Товарищ Ногталаров посмотрел в широко раскрытые страшные глаза женщины. Он поднял ручку телефона и под диктовку Гая-халы стал давать указания местам. Только после этого Гая-хала покинула кабинет заведующего. Товарищ же Ногталаров долго ворчал про себя:
— Без меня! Сами! Райком, исполком!..
Холодный пот выступил на его лбу. До этого дня он ни разу не представлял себе свое учреждение без себя. Подумать только, что она посмела сказать… А вдруг и вправду так случится, что без него обойдутся.
Страх охватил товарища Ногталарова. В этот день он не выходил из конторы, даже не ночевал дома, а просидел в кабинете в мягком кресле за своим спальным столом. Лучше ему лечь в гроб, чем видеть в своем кресле другого человека.
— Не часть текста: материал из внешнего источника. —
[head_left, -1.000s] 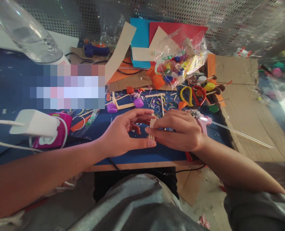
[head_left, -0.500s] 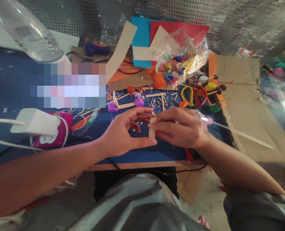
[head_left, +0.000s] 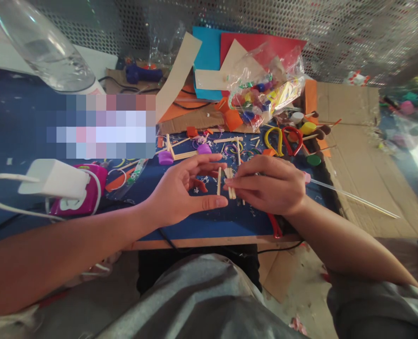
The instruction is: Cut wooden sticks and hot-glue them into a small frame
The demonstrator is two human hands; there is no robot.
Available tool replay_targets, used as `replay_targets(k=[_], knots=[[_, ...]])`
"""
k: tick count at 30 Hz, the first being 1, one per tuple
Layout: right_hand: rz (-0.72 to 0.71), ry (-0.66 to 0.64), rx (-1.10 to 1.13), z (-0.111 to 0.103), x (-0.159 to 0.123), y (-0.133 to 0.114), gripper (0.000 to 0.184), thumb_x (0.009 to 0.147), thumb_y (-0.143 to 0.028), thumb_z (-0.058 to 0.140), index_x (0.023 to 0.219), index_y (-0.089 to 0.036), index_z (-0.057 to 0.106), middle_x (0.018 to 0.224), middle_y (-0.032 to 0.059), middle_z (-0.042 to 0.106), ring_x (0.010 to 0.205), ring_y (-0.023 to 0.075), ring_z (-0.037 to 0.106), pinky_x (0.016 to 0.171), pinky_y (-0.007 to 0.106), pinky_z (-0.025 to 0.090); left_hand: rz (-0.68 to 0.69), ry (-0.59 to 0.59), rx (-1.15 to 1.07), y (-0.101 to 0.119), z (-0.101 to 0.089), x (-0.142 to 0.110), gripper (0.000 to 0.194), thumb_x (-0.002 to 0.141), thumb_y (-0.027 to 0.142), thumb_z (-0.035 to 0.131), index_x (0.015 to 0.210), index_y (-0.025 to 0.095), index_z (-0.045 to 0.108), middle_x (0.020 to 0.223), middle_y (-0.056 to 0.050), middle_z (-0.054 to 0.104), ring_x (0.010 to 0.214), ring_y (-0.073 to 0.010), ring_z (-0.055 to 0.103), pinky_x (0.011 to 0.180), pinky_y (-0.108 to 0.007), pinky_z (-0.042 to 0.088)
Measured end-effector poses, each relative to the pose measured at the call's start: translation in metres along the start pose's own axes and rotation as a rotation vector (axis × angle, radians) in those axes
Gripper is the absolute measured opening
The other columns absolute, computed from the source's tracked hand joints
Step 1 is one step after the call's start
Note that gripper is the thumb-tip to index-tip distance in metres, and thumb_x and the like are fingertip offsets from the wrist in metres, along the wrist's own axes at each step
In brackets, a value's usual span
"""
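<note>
My left hand [head_left: 184,190] pinches one thin wooden stick [head_left: 219,181] upright between thumb and forefinger, over the blue board [head_left: 202,226]. Just to its right, my right hand [head_left: 269,184] pinches two or three more sticks [head_left: 231,186] at their side. The two sets of sticks are slightly apart. Under my right hand lies a pink glue gun [head_left: 306,177] with a clear glue stick [head_left: 353,198] jutting out to the right.
A stick frame with purple caps [head_left: 180,153] lies behind my hands. Yellow and red loops [head_left: 283,139], a bag of coloured pieces [head_left: 265,94], card sheets [head_left: 209,52], a white charger on a pink socket block [head_left: 68,188], a clear bottle [head_left: 43,47] and brown cardboard [head_left: 364,155] surround the board.
The bundle of sticks held between both hands has split: my left hand keeps one stick and my right hand has drawn the others slightly right.
</note>
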State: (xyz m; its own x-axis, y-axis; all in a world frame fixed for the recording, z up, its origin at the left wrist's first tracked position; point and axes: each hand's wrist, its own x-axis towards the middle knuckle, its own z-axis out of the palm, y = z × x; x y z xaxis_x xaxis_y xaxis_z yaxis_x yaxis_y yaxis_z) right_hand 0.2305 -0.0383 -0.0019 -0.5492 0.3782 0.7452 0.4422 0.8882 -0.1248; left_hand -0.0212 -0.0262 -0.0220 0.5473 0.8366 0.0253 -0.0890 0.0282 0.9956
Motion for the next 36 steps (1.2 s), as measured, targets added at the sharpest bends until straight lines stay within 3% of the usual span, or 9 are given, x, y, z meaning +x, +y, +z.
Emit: replay_targets(k=[3,7,11,16,23,26,30,32,36], knots=[[0.117,0.030,-0.025,0.002,-0.001,0.006,0.009,0.102,-0.014,0.078,0.105,-0.022,0.083,0.099,0.0055,0.082,0.086,0.0160,0.080,0.076,0.028,0.066,0.043,0.116,-0.037,0.001,-0.001,0.001,0.078,0.074,0.039,0.106,0.141,0.025,0.069,0.147,-0.013,0.077,0.130,-0.0290,0.074,0.084,-0.032,0.060],[0.178,-0.178,-0.068,0.009,-0.005,0.018,0.017,0.108,-0.022,0.073,0.097,-0.019,0.085,0.096,0.0058,0.081,0.079,0.0162,0.078,0.070,0.029,0.061,0.124,0.221,-0.078,0.002,-0.001,0.003,0.077,0.074,0.036,0.107,0.141,0.028,0.070,0.149,-0.011,0.076,0.126,-0.0261,0.073,0.078,-0.029,0.058],[0.164,-0.333,-0.086,0.013,-0.010,0.021,0.029,0.114,-0.027,0.064,0.095,-0.018,0.084,0.096,0.0057,0.081,0.077,0.0159,0.075,0.068,0.029,0.056,0.122,0.217,-0.089,0.001,-0.001,0.003,0.076,0.074,0.038,0.107,0.140,0.027,0.071,0.149,-0.011,0.076,0.123,-0.0248,0.073,0.079,-0.029,0.058],[0.192,-0.374,-0.147,0.014,-0.014,0.019,0.033,0.116,-0.030,0.058,0.103,-0.019,0.085,0.102,0.0070,0.082,0.079,0.0173,0.072,0.069,0.031,0.050,0.114,0.195,-0.077,0.000,-0.001,0.002,0.075,0.075,0.038,0.106,0.141,0.027,0.071,0.150,-0.011,0.076,0.121,-0.0243,0.073,0.079,-0.030,0.058],[0.294,-0.563,-0.129,0.013,-0.007,0.018,0.030,0.104,-0.015,0.060,0.119,-0.022,0.084,0.110,0.0071,0.081,0.083,0.0184,0.071,0.068,0.031,0.043,0.093,0.171,-0.074,0.001,-0.001,0.003,0.080,0.070,0.033,0.109,0.141,0.027,0.071,0.151,-0.012,0.075,0.125,-0.0269,0.073,0.079,-0.029,0.059],[0.351,-0.570,-0.147,-0.002,0.008,0.011,0.028,0.107,-0.018,0.057,0.119,-0.021,0.083,0.106,0.0072,0.081,0.086,0.0193,0.072,0.069,0.032,0.044,0.089,0.169,-0.062,0.002,-0.001,0.003,0.077,0.072,0.035,0.108,0.140,0.027,0.072,0.150,-0.012,0.076,0.125,-0.0273,0.074,0.079,-0.030,0.058],[0.513,-0.534,-0.205,-0.045,0.016,0.003,0.021,0.107,-0.034,0.065,0.113,-0.022,0.081,0.094,0.0054,0.081,0.081,0.0203,0.071,0.072,0.033,0.045,0.099,0.178,-0.050,0.001,0.000,0.003,0.075,0.072,0.036,0.108,0.138,0.027,0.072,0.147,-0.011,0.077,0.123,-0.0253,0.074,0.078,-0.029,0.057],[0.669,-0.496,-0.328,-0.069,0.003,0.001,0.023,0.103,-0.045,0.071,0.103,-0.023,0.079,0.075,0.0025,0.074,0.067,0.0204,0.065,0.066,0.035,0.040,0.094,0.172,-0.048,0.001,0.000,0.003,0.074,0.072,0.035,0.108,0.137,0.027,0.073,0.147,-0.011,0.077,0.120,-0.0236,0.073,0.078,-0.028,0.057],[0.998,-0.471,-0.574,-0.097,-0.048,-0.009,0.051,0.101,-0.067,0.068,0.070,-0.026,0.067,0.056,0.0035,0.061,0.053,0.0219,0.051,0.060,0.038,0.031,0.079,0.155,-0.063,0.002,0.000,0.003,0.076,0.067,0.031,0.110,0.134,0.026,0.074,0.146,-0.011,0.077,0.117,-0.0230,0.072,0.077,-0.028,0.056]])
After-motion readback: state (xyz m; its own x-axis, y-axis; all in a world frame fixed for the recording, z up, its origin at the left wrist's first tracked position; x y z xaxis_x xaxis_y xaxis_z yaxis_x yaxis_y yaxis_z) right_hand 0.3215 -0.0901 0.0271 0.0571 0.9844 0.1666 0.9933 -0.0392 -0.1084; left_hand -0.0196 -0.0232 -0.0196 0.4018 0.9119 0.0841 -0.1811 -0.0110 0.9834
Днем товарищ Ногталаров нередко чувствовал себя, словно сидит на иголках. Ночью же ему чудилось, будто холодные струи проливного дождя обдают его ледяной водой. Но его не трогали.
«По-видимому, товарищ Гая-хала не такой уж плохой человек, не сообщила руководящим органам», — думал он.
Охватившее товарища Ногталарова лихорадочное беспокойство иногда утихало, но всякий раз при встрече его с председателем месткома оно давало себя чувствовать. Наконец не покидавшая его тревога привела к дядюшке.
— У меня к тебе дело, дорогой дядя. В аппарате моем есть женщина, с которой я не могу справиться. Помоги мне избавиться от нее.
Остановив на племяннике водянистые глаза, дядя состроил гримасу:
— Я считал тебя мужчиной… — И, пробормотав еще что-то, дядя высокомерно засмеялся.
Племянник понял: тут даже дядя помочь не может.
С этого дня товарищ Ногталаров расценивал Гая-халу как посланное ему коварной судьбой испытание.
«Аллах специально создал эту женщину, чтобы испытать меня и подготовить к продвижению вперед, — решил Ногталаров, успокаивая себя. — Но зачем он сделал ее матерью-героиней?»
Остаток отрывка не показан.